AMY GOODMAN: Before we end, I want to bring Dey Hernández into this conversation, with AgitArte, which is like AgitArt in English. You collaborated in When We Fight, We Win! in a most magnificent way. I mean, this book is unique in the way it is framed by the art. Describe why this is so important and some of these images in your book.

DEYMIRIE HERNÁNDEZ: In the recognition of art and culture as an essential part of building the movement, we, AgitArte—AgitArte is an organization where I’m a resident artist. And AgitArte is an organization made up of artists who are committed to creating projects and practices of culture, of solidarity with workers and marginalized communities in grassroots struggles. And our work in When We Fight, We Win! was definitely creating that art narrative, recognizing that most of—and we forget that the narratives are controlled by those in power and that there’s certainly art and culture created within the communities, of amazing souls and amazing artists who, hand by hand with activists, are changing those narratives and creating a new culture, where we can create that liberation or freedom.

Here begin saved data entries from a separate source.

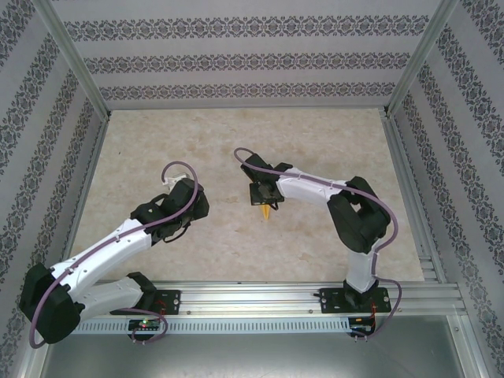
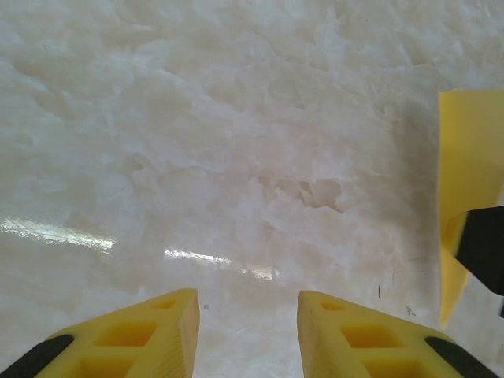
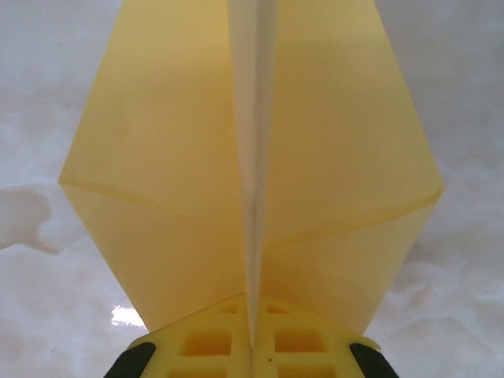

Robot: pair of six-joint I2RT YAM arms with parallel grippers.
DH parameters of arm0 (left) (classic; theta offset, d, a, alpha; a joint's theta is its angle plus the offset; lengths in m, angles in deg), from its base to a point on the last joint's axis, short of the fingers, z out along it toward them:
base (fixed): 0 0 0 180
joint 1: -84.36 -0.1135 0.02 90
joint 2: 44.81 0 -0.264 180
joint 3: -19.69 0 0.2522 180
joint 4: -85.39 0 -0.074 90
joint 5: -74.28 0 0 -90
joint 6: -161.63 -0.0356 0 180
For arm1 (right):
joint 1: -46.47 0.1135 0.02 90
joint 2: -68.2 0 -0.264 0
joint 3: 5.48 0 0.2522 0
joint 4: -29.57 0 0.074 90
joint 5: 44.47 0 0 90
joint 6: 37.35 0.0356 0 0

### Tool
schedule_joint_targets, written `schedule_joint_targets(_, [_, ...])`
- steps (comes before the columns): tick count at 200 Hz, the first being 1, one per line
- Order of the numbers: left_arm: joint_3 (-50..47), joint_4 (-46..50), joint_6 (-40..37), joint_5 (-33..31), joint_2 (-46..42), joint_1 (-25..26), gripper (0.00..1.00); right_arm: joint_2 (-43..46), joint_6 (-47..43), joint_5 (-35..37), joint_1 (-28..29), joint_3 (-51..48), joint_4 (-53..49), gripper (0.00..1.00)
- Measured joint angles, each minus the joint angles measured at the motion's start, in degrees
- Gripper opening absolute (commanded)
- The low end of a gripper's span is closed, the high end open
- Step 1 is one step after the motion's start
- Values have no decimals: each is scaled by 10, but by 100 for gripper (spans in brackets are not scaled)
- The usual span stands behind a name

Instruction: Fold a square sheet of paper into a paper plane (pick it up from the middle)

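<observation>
The paper [image 1: 268,211] sits just right of the middle of the table [image 1: 236,142], gripped by the right fingers [image 3: 209,342]. These fingers are clenched flat together on the paper's centre crease, with no gap between them. In the right wrist view two yellow flaps spread away from that crease, one to each side. Each flap has a slanted fold line running across it, and a pale seam runs up between them. From above, a small yellow point pokes out beneath the dark wrist of the right arm [image 1: 315,189], pointing toward the near edge of the table. Whether that point touches the table or hangs just over it cannot be told.

The left fingers [image 2: 150,331] are released. Their two yellow tips stand apart with bare table showing between them, and they hold nothing. The left arm [image 1: 110,244] reaches in from the near left corner, and its wrist stops left of the table's middle, near the paper but apart from it. In the left wrist view the paper appears at the right edge as a tall yellow strip narrowing to a point at the bottom. A black part of the right gripper crosses in front of it.
</observation>
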Motion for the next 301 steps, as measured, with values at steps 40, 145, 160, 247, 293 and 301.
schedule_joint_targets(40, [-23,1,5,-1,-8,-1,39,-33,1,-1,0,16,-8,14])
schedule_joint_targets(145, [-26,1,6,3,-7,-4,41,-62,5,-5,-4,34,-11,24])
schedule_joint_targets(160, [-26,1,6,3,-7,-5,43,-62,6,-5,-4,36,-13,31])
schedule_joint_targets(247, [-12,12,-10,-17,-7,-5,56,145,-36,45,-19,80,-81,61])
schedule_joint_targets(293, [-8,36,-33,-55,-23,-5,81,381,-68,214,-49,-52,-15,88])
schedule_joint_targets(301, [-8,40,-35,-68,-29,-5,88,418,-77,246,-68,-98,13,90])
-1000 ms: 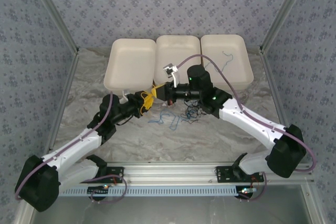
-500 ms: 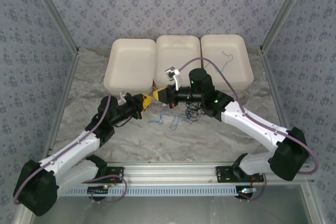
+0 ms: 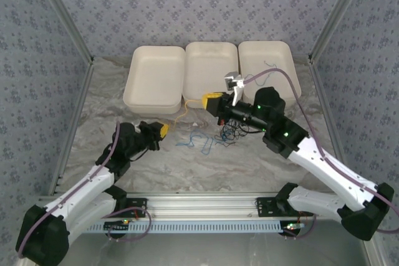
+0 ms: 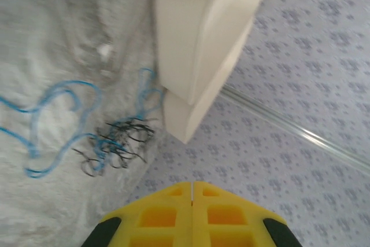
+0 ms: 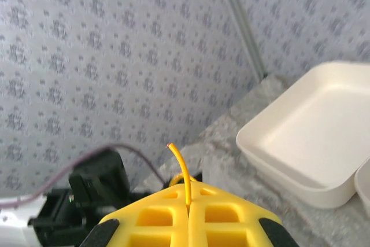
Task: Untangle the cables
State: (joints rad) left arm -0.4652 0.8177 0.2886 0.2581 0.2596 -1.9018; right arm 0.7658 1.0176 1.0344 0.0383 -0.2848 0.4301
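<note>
My right claw (image 3: 211, 99) is pinching the orange cable (image 5: 182, 169) beside the middle tray (image 3: 211, 66), its slack trailing toward my shut left claw (image 3: 160, 130).

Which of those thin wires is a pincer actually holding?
The orange cable, pinched in the right pincer; the blue cable and black cables lie loose on the table.

Trays (image 3: 156, 79) — smooth, matt white foam. Table (image 3: 106, 110) cover crinkled, dull grey marbling. Right gripper (image 5: 189, 198) matt yellow plastic; orange cable (image 5: 184, 169) smooth-sheathed. Near rail (image 3: 206, 202) — brushed metal. Walls (image 3: 187, 4) matt, patterned.
</note>
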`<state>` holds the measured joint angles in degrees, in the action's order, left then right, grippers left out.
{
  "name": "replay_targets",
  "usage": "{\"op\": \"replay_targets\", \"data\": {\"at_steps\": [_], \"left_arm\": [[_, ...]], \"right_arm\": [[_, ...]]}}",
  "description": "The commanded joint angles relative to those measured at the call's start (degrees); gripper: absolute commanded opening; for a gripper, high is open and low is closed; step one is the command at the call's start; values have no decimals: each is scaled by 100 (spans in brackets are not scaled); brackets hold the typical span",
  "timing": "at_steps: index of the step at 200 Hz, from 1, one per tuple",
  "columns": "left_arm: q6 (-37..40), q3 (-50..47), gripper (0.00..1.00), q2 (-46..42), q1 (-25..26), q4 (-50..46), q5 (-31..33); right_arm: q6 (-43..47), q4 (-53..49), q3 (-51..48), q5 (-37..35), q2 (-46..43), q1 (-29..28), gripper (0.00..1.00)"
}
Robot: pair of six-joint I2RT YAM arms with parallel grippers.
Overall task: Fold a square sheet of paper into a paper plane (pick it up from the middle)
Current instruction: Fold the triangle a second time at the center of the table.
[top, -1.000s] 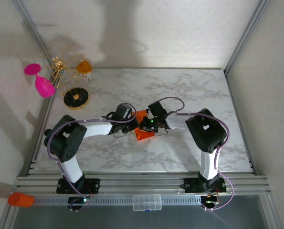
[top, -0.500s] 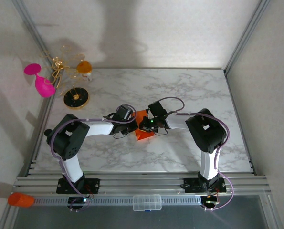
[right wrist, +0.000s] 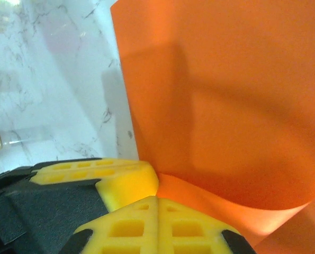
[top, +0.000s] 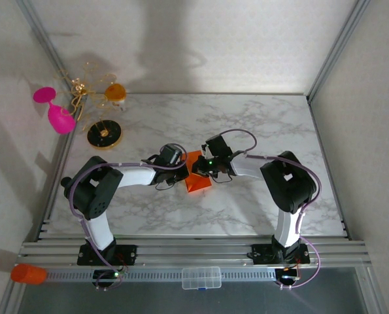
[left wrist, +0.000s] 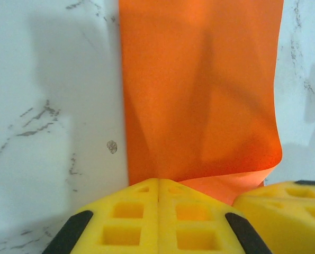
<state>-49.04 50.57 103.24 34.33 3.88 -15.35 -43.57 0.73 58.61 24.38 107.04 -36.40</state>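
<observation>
The square sheet of paper [top: 195, 178], bright orange and partly folded, lies mid-table between both wrists. In the left wrist view the paper [left wrist: 199, 90] stretches ahead, its right edge curling over a lower layer. My left gripper [left wrist: 158, 181] is shut, its yellow fingers pressed together with their tips against the paper's near edge. Nothing shows between the pads. My right gripper [right wrist: 157, 197] is shut too, its tips touching the curled paper [right wrist: 226, 95] where the raised flap meets the lower layer. The two grippers sit side by side, almost touching [top: 193, 166].
At the back left stand a pink goblet [top: 58, 116], a gold wire stand [top: 104, 133] and a small orange cup [top: 116, 91]. An orange cylinder [top: 28, 273] and a clear box [top: 201, 278] lie by the front rail. Marble table [top: 266, 124] stretches right.
My right arm has swung: its elbow moved right and its wrist shifted slightly back over the paper. The left arm barely moved. Both grippers stayed shut.
</observation>
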Motion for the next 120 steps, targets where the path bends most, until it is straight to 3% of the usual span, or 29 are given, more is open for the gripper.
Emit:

AMY GOODMAN: One of the people you collaborated with also made one of the big Bread and Puppet-like art pieces in the climate justice march. Describe that, of Mother Earth.

DEYMIRIE HERNÁNDEZ: Yeah.

AMY GOODMAN: That became the image of the march.

DEYMIRIE HERNÁNDEZ: So, that one, in particular, we created with El Puente, with El CADRE, folks from El Puente in Brooklyn, also an organization that’s been based for more than 40 years in Los Sures. And the big—the giant puppet, more than 14 feet—and it’s actually our biggest puppet—was created in, I would say, like two weeks. And we wanted the face of—we were thinking of the Pachamama, so a resemblance of Mother Earth, but also a resemblance of all the single mothers and brown and black bodies that are raising, mm-hmm, children.

AMY GOODMAN: Well, before we go, Greg, you’re traveling the country now. Tonight you’re going to be premiering, launching the book at Powerhouse Arena in Brooklyn, in DUMBO, a big multimedia display, art, stories. And where do you go from here, from Brooklyn to Boston?

GREG JOBIN-LEEDS: So, 7:00 p.m. tonight at Powerhouse. We’ll be in Cambridge on Thursday at 7:00 p.m. at Harvard Books. We’ll be in D.C. at Busboys and Poets at—on Tuesday the 12th. We’re back in Boston. Then we go to Chicago, Seattle, Portland and—

AMY GOODMAN: Your website is?

GREG JOBIN-LEEDS: When We Fight, We Win. WhenWeFightWeWin.org. And—

AMY GOODMAN: As you bring together movements all over this country once again, the very movements you documented. I want to thank you all for being with us, Greg Jobin-Leeds, Dey Hernández, Jitu Brown in Chicago and Isabel Sousa-Rodriguez. Best of luck on your journey. The book, again, When We Fight, We Win!: Twenty-First-Century Social Movements and the Activists That Are Transforming Our World.